Movable Ink's Commitment to CCPA

What is the CCPA?

The California Consumer Privacy Act (CCPA) gives consumers residing in California more control over the personal information that businesses collect about them and grants them GDPR-like rights of deletion, access, portability, as well as a right to opt-out of the sale of their personal information. The CCPA took effect on January 1, 2020, with enforcement beginning July 1, 2020.The California Privacy Rights Act (CPRA), a ballot measure that was approved by California voters on Nov. 3, 2020, significantly amends and expands the CCPA, and it is sometimes referred to as “CCPA 2.0.”The CPRA took effect on Dec. 16, 2020, but most of the provisions revising the CCPA became “operative” on Jan. 1, 2023, at which point the CPRA rights and obligations will cover employee and business data, in addition to service data. Among other things, the CPRA (i) creates a category for “sensitive personal information” and a corresponding consumer’s right to limit the use of such information (ii) adds a consumer’s right to opt out of the sharing of their personal information with third parties for purposes of cross-context behavioral advertising and (iii) requires businesses collecting personal information from consumers to clearly inform them when they employ automated decision-making technology.

‌

To Whom Does the CCPA Apply?

The CCPA applies to for-profit businesses that do business in California and meet any of the following:

• Have a gross annual revenue of over $25 million;

• Buys, “sells” or “shares” the personal information of 100,000 California residents or households; or

• Derive 50% or more of their annual revenue from selling California residents’ personal information.

‌

Is Movable Ink Compliant?

Yes. Movable Ink’s dedicated Information Security & Compliance team maintains a comprehensive privacy and security program which is based on the principles of transparency, fairness, and accountability. Some examples of data protection measures that Movable Ink has implemented include:

• Annual internal Security Risk Assessment (SRA) with remediation;

• Annual internal Compliance Control Assessment with remediation;

• Annual third-party penetration testing by a qualified supplier with remediation;

• TLS 1.2 or SNI fully supported for data encryption in transit;

• AES-256 fully supported for data encryption at rest;

• Customer data is not stored in non-production environments (e.g., Movable Ink’s staging environment);

• Regularly scheduled Qualys network and application vulnerability scans with remediation.

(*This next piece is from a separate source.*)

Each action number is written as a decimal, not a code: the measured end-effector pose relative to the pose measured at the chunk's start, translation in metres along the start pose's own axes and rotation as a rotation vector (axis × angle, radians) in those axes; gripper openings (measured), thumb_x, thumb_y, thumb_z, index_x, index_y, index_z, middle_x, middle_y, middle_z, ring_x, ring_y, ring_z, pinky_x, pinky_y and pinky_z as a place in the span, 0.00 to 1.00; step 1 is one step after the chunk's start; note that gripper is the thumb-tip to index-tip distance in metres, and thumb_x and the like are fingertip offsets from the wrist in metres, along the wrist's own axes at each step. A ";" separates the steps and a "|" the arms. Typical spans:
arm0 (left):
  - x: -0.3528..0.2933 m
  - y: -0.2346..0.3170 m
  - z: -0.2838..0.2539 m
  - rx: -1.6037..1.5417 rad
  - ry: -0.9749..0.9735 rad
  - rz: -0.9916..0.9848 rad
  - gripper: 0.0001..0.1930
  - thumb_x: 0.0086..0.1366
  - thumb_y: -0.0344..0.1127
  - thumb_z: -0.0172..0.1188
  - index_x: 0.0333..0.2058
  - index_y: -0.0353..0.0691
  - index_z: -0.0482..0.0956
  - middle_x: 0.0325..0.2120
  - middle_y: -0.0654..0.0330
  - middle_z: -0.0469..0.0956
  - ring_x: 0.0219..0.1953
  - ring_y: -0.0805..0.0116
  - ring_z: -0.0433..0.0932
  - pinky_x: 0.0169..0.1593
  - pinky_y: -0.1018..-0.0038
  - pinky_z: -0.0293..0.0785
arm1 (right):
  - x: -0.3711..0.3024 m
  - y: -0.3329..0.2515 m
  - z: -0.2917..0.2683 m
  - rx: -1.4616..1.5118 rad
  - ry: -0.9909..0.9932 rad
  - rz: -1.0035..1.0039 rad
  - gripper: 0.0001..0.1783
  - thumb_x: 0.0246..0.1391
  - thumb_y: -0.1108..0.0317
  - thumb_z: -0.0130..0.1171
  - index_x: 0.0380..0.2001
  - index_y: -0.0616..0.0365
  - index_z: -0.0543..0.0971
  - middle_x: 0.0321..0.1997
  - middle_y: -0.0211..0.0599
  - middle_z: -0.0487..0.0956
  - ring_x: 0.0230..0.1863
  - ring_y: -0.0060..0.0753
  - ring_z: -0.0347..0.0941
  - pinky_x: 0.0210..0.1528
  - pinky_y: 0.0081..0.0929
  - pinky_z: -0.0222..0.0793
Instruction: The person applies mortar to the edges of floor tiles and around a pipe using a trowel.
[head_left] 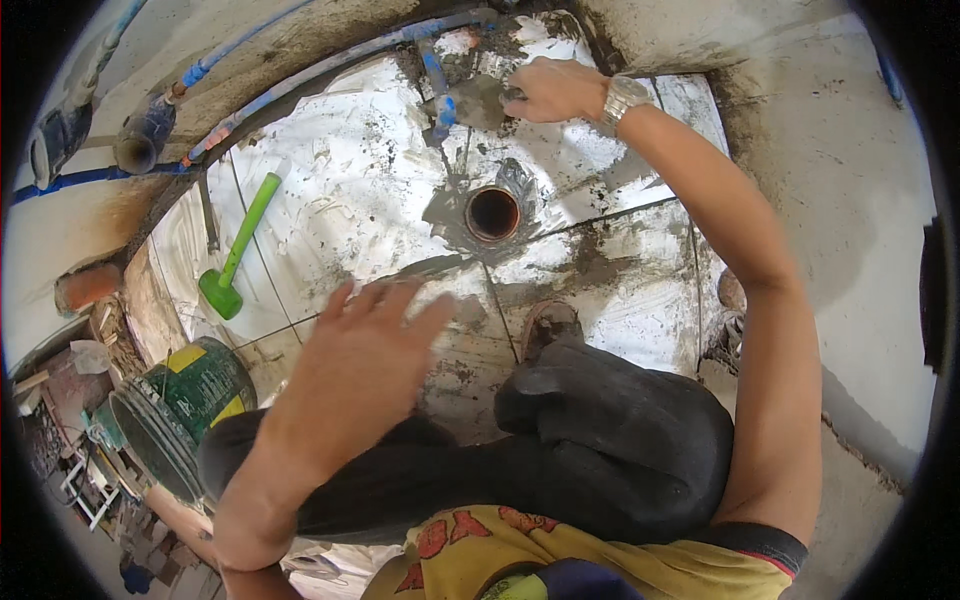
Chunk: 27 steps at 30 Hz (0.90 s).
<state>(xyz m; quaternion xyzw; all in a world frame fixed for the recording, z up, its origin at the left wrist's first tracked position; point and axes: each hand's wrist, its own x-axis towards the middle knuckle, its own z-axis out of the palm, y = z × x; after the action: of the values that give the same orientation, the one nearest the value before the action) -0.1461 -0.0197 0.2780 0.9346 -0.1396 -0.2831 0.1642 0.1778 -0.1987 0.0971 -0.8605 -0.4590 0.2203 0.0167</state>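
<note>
My right hand (556, 90), with a metal watch on its wrist, is closed round the handle of a trowel at the far side of the tiled floor. The trowel's grey, mortar-smeared blade (482, 104) points left, close beside a short blue pipe (438, 90); the handle is mostly hidden in my fist. Nearer to me, my left hand (365, 350) hovers over the tiles with fingers stretched and nothing in them. Between the hands, a round drain pipe opening (493, 214) sits in the floor with wet grey mortar around it.
On the left tiles lies a green mallet (238, 247). A green bucket (185, 410) lies tipped by my left knee, with rubble (150, 555) behind it. Pipes (330, 75) run along the left wall; two dark pipe ends (145, 135) stick out. A bare wall (850, 220) rises on the right.
</note>
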 end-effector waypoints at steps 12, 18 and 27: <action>-0.063 -0.022 -0.020 -0.005 0.082 -0.286 0.28 0.64 0.35 0.71 0.62 0.41 0.78 0.60 0.49 0.80 0.60 0.46 0.78 0.70 0.51 0.68 | -0.018 0.026 -0.003 -0.216 -0.080 0.008 0.22 0.65 0.50 0.63 0.45 0.61 0.84 0.40 0.54 0.86 0.47 0.61 0.83 0.49 0.52 0.78; -0.082 -0.020 -0.025 -0.164 -0.062 -0.071 0.25 0.69 0.42 0.68 0.61 0.41 0.78 0.57 0.49 0.80 0.58 0.47 0.79 0.66 0.52 0.70 | -0.028 0.030 -0.012 -0.003 0.021 -0.004 0.31 0.66 0.42 0.58 0.48 0.63 0.85 0.47 0.60 0.85 0.53 0.63 0.81 0.56 0.51 0.77; -0.073 -0.028 -0.030 -0.212 -0.154 0.028 0.27 0.70 0.44 0.67 0.63 0.41 0.76 0.57 0.49 0.79 0.58 0.47 0.79 0.67 0.55 0.70 | 0.048 0.041 0.002 -0.036 -0.263 -0.069 0.41 0.63 0.37 0.58 0.62 0.64 0.81 0.67 0.60 0.77 0.70 0.58 0.72 0.72 0.44 0.67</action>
<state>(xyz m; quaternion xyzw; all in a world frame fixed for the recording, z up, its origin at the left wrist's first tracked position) -0.1831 0.0381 0.3264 0.8854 -0.1340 -0.3651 0.2547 0.2328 -0.1845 0.0680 -0.8083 -0.4903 0.3221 -0.0513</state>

As a “service provider” to our clients, Movable Ink processes personal information in order to meet its contractual obligations and does not “sell” or “share” personal information, as those terms are defined in the CCPA, does not process any Sensitive Personal Information and does not engage in cross-context behavioral advertising or automated decision making. Movable Ink’s general privacy statement on the CCPA is located at https://movableink.com/privacy-policy. Movable Ink also has processes in place to ensure timely processing of consumer requests submitted by our clients who are subject to CCPA. While our existing privacy practices already satisfy the core requirements of the CCPA, we are actively monitoring the evolving CCPA regulations in order to address any additional compliance requirements that may be promulgated.